TASK: Wherever the line with "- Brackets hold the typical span" sits in the listing below, transcribe from it up to and including the line with "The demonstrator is", exactly, and leave the remaining lines out.

THE DATA:
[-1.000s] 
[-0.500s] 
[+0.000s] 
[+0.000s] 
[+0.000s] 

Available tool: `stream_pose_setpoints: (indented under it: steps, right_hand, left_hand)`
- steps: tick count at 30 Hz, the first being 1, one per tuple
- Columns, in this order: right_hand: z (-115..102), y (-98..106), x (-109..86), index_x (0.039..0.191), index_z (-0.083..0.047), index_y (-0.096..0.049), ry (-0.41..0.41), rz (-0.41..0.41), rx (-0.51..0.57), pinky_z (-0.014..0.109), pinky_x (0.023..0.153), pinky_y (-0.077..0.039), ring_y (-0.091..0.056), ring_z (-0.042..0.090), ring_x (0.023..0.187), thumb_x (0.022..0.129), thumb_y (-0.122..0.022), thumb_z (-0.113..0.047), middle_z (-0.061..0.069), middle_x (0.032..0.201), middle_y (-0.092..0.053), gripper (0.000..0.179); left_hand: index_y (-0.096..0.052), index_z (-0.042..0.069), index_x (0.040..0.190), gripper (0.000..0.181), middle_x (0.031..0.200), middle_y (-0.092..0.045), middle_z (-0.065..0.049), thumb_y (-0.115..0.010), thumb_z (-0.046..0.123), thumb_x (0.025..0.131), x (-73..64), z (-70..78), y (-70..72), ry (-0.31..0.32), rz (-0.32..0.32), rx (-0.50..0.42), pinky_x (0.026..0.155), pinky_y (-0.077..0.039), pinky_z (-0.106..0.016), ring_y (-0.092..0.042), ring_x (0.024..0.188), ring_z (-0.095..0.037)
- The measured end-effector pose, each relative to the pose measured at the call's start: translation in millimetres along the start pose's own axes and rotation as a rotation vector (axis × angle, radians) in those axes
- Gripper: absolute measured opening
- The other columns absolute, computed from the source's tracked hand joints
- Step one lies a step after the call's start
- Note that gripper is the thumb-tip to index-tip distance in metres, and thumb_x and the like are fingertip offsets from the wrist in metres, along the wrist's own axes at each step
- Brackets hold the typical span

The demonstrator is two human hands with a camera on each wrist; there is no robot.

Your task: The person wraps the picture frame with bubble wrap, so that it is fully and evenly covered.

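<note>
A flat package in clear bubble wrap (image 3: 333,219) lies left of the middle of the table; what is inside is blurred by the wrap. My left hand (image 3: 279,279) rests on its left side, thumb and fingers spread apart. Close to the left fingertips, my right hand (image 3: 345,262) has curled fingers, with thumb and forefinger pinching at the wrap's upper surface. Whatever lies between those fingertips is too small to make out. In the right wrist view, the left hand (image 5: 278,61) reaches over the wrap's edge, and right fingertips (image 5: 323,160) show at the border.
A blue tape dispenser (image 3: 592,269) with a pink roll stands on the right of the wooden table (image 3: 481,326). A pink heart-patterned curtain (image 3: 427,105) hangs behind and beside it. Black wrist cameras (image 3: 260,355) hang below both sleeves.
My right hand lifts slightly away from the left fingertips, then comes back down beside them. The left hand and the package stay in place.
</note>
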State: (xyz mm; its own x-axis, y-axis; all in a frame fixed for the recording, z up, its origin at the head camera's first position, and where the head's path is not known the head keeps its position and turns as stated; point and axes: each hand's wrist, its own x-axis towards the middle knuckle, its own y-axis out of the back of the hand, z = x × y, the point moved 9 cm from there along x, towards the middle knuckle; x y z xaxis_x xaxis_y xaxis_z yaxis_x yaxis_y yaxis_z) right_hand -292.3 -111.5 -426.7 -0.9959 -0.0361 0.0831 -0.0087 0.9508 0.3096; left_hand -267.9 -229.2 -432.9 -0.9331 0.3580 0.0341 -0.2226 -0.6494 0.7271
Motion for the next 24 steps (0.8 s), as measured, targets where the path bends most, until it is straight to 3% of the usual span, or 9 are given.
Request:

EXERCISE OUTPUT:
- Brackets hold the typical span

The demonstrator is two human hands with a camera on each wrist; there is no robot.

Nothing more remains to be done for this exercise.